■ **Aim of the exercise**:
Please report every line in the entries that contains the string "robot".

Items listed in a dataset
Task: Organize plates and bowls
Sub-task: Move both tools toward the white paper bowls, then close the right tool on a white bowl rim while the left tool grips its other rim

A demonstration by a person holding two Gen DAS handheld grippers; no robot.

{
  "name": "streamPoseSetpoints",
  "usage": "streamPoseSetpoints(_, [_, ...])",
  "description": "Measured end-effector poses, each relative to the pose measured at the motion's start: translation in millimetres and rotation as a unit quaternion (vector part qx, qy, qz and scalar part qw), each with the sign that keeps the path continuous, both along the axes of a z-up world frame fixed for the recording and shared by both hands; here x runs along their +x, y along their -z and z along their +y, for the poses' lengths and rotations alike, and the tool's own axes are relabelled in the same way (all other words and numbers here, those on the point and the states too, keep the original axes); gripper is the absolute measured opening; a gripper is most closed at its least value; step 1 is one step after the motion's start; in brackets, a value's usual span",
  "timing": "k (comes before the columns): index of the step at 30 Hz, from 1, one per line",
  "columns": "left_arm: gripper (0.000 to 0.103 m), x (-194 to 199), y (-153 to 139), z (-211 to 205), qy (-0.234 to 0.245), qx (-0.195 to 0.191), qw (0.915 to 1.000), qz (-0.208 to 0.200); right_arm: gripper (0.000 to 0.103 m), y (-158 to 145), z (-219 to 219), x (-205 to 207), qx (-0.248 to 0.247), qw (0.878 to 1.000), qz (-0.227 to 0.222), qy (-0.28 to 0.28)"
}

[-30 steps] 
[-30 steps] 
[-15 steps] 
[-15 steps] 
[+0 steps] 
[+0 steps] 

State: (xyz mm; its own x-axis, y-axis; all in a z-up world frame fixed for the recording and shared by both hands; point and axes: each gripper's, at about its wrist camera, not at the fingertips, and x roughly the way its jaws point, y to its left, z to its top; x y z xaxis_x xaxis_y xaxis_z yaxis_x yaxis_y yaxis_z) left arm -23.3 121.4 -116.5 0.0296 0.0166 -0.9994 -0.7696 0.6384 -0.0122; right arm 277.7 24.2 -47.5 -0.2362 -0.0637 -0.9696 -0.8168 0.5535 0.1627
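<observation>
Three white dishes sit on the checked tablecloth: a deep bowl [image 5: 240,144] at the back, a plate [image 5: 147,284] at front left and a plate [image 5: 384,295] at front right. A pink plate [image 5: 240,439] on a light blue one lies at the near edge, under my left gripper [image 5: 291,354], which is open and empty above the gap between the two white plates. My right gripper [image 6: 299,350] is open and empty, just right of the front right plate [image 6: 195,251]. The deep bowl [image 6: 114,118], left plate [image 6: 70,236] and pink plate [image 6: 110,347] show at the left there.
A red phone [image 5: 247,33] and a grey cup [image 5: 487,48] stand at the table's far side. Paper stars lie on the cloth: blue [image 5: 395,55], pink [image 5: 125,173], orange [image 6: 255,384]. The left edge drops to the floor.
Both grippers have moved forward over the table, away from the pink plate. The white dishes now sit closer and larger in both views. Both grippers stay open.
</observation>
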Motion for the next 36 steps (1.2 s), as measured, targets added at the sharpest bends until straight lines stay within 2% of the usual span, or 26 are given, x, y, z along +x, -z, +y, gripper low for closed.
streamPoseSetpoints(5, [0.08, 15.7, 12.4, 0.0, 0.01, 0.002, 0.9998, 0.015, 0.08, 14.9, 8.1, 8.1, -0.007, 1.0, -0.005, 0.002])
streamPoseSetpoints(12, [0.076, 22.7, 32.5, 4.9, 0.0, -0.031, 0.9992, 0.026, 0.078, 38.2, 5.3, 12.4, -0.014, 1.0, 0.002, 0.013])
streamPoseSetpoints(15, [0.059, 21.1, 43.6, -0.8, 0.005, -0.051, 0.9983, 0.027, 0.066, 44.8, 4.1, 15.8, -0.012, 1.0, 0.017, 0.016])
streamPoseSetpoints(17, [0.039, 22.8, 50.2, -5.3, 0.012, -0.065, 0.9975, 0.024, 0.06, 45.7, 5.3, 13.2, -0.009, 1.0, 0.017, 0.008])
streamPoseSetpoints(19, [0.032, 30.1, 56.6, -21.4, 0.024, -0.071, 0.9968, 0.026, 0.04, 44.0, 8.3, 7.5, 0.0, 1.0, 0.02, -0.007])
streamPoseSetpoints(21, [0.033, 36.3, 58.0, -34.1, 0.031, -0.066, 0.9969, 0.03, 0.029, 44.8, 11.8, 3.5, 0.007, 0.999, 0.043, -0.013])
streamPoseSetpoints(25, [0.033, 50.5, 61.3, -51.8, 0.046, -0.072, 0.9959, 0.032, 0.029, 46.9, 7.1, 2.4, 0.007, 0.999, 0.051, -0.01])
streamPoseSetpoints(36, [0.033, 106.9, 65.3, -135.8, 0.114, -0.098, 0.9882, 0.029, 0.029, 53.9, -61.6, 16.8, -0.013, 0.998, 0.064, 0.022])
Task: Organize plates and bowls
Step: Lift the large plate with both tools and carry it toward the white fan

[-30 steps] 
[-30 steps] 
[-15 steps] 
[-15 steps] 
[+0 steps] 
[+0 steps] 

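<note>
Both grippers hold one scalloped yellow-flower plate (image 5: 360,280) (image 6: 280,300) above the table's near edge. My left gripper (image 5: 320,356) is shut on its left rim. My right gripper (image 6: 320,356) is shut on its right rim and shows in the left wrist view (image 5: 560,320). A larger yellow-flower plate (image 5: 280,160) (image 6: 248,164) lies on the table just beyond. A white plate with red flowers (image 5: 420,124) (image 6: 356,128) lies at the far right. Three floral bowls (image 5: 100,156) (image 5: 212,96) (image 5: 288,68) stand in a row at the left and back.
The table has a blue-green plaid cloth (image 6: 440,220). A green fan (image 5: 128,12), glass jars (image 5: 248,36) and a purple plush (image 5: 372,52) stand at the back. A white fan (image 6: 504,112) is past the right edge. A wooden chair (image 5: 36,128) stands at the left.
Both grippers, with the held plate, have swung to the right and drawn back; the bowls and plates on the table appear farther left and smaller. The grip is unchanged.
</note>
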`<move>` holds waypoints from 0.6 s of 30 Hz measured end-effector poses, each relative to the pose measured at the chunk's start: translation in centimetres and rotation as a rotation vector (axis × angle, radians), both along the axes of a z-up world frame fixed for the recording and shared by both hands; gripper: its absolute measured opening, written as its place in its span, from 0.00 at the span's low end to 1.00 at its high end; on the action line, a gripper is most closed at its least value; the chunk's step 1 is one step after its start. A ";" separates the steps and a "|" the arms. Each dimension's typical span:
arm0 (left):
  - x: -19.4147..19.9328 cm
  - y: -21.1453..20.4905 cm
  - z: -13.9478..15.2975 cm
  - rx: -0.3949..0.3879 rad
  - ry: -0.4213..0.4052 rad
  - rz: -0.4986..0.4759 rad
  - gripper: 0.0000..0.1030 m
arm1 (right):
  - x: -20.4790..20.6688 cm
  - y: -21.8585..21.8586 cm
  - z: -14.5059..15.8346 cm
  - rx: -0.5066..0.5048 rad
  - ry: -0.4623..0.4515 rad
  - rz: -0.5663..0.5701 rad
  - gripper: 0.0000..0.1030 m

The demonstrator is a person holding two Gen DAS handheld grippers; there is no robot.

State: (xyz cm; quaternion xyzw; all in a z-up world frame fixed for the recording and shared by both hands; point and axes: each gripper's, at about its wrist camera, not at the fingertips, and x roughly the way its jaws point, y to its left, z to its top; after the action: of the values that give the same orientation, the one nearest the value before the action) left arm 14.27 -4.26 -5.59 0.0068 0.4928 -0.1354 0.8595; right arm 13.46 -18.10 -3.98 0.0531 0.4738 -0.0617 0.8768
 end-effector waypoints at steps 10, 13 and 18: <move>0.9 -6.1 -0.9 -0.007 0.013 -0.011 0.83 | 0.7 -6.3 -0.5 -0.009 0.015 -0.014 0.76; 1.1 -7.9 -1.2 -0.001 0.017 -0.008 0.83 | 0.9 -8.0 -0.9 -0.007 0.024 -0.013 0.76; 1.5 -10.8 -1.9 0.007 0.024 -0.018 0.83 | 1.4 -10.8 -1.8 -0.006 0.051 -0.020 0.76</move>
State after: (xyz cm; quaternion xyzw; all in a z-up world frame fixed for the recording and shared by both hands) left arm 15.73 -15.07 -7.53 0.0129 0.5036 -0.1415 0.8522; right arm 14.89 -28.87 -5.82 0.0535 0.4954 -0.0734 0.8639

■ **Output**:
A demonstration by a person holding two Gen DAS handheld grippers; no robot.
The demonstrator is a person holding two Gen DAS handheld grippers; there is no robot.

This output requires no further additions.